Nitrogen reacts with hydrogen to make ammonia: N2 + 3H2 -> 2NH3
Calculate the maximum thoeretical yield of ammonia that can be made by reacting 90g of hyrdrogen with an excess of nitrogen.
Thanks!
To calculate the maximum theoretical yield of ammonia, we need to determine the limiting reagent between nitrogen and hydrogen. The limiting reagent is the reactant that gets completely consumed during the reaction, thereby limiting the amount of product that can be formed.
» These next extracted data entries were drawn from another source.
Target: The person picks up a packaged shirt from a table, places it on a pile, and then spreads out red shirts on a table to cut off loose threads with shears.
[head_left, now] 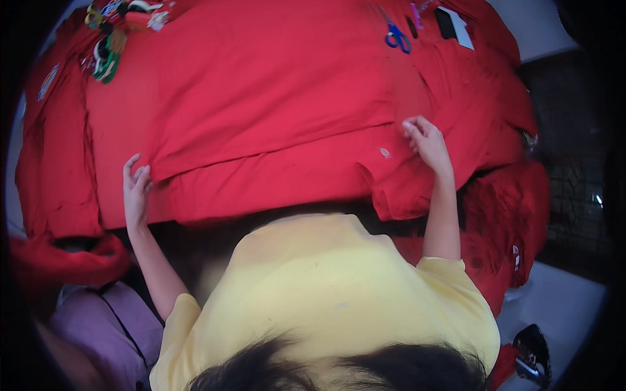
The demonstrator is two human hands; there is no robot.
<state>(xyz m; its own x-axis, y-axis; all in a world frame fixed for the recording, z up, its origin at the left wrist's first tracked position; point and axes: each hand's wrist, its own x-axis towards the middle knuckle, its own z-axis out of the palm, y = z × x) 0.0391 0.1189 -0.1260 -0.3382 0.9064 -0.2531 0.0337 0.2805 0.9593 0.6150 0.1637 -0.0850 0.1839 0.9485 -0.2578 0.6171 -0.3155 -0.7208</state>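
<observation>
A large red shirt [280,72] lies spread over other red cloth, its near hem running slantwise across the work surface. By the left end of that hem is my left hand [137,189], fingers bent and apart, holding nothing that I can see. My right hand [427,144] hovers close to the hem's right end, its fingers loosely curled with no cloth visible in them. Just left of the right hand, a red sleeve [394,186] with a small light label [384,153] hangs toward me over the near edge.
Blue-handled scissors [398,40], a pink pen-like item [416,14] and a dark phone-like object [446,23] lie at the far right. Assorted tapes or bands [106,57] are heaped far left. More red garments [508,215] are piled at right; a purple cloth item [107,326] sits lower left.
</observation>
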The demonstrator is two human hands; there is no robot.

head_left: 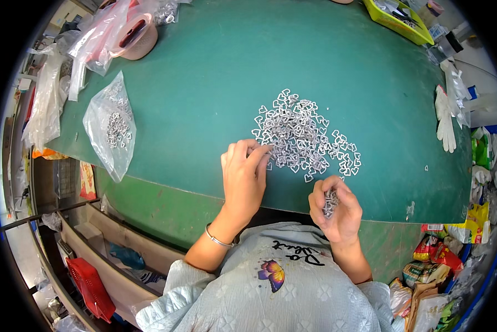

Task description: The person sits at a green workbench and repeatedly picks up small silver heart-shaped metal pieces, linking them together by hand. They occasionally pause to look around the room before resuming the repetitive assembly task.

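Note:
A heap of small silver heart-shaped metal pieces (pixel 293 130) lies on the green tabletop, open in the middle like links. My left hand (pixel 243 171) is at the heap's lower left edge, thumb and fingertips pinched together; whatever is between them is too small to make out. Closer to the table's front edge, my right hand (pixel 340 207) curls palm up around a handful of the same heart-shaped pieces (pixel 330 203). Some single pieces are spread to the right of the heap, just beyond my right hand.
At the left lies a clear plastic bag (pixel 113 124) with more metal pieces. Behind it stands a pink basket (pixel 140 41) with a phone on it. A yellow-green tray (pixel 400 22) is at the far right, and a white glove (pixel 444 119) lies along the right edge.

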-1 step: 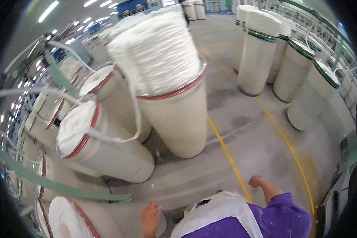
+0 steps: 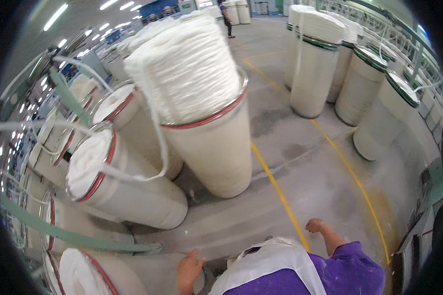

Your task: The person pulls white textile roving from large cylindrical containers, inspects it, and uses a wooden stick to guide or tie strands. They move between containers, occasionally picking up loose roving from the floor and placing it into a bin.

First, let's calculate the molar mass of hydrogen (H2) and nitrogen (N2):
- Hydrogen (H2): 2 (atomic mass of hydrogen) = 2 g/mol
- Nitrogen (N2): 2 (atomic mass of nitrogen) = 28 g/mol
Next, we calculate the number of moles of hydrogen (H2) using the given mass (90 g) and its molar mass (2 g/mol):
Number of moles = Mass / Molar mass
Number of moles of H2 = 90 g / 2 g/mol = 45 mol
Since hydrogen (H2) is in excess, we can use the stoichiometry of the balanced equation to find the maximum theoretical yield of ammonia (NH3). According to the balanced equation, 3 moles of hydrogen are required to react with 1 mole of nitrogen to form 2 moles of ammonia.
Therefore, the maximum theoretical yield of ammonia (NH3) can be calculated as follows:
Maximum theoretical yield = (Number of moles of H2) x (2 moles of NH3 / 3 moles of H2)
Maximum theoretical yield = (45 mol) x (2 mol NH3/ 3 mol H2)
Maximum theoretical yield = 30 mol NH3
Finally, to convert the moles of ammonia to grams, we multiply the number of moles by the molar mass of ammonia (2 x atomic mass of nitrogen + 3 x atomic mass of hydrogen):
Mass of NH3 = Number of moles x Molar mass
Mass of NH3 = 30 mol x (2 x 14 g/mol + 3 x 2 g/mol)
Mass of NH3 = 30 mol x (28 g/mol + 6 g/mol)
Mass of NH3 = 30 mol x 34 g/mol
Mass of NH3 = 1020 g
Therefore, the maximum theoretical yield of ammonia that can be produced is 1020 grams.
To calculate the maximum theoretical yield of ammonia, you need to determine which reactant limits the reaction. In this case, we are given an excess of nitrogen, meaning that hydrogen will be the limiting reactant.
To find the limiting reactant, you need to convert the given mass of hydrogen to moles. The molar mass of hydrogen (H2) is 2 grams/mole.
First, calculate the number of moles of hydrogen:
90 grams H2 x (1 mole H2 / 2 grams H2) = 45 moles H2
Now, we will use the balanced equation to determine the stoichiometry of the reaction. From the equation:
N2 + 3H2 -> 2NH3
According to the stoichiometry, 3 moles of hydrogen react with 1 mole of nitrogen to produce 2 moles of ammonia.
Since we have 45 moles of hydrogen, we can determine how many moles of ammonia can be produced:
45 moles H2 x (2 moles NH3 / 3 moles H2) = 30 moles NH3
Finally, to convert the moles of ammonia to grams, you multiply by the molar mass of ammonia. The molar mass of ammonia (NH3) is 17 grams/mole.
So, the maximum theoretical yield of ammonia is:
30 moles NH3 x (17 grams NH3 / 1 mole NH3) = 510 grams NH3
Therefore, the maximum theoretical yield of ammonia that can be made by reacting 90 grams of hydrogen with an excess of nitrogen is 510 grams NH3.
Write the equation and balance it.
Convert 90 g H2 to mols. mols = g/molar mass.
Convert mols H2 to mols NH3 by using the coefficients in the balanced equation.
Convert mols NH3 to grams NH3.
g NH3 = mols NH3 x molar mass NH3. That is the theoretical yield.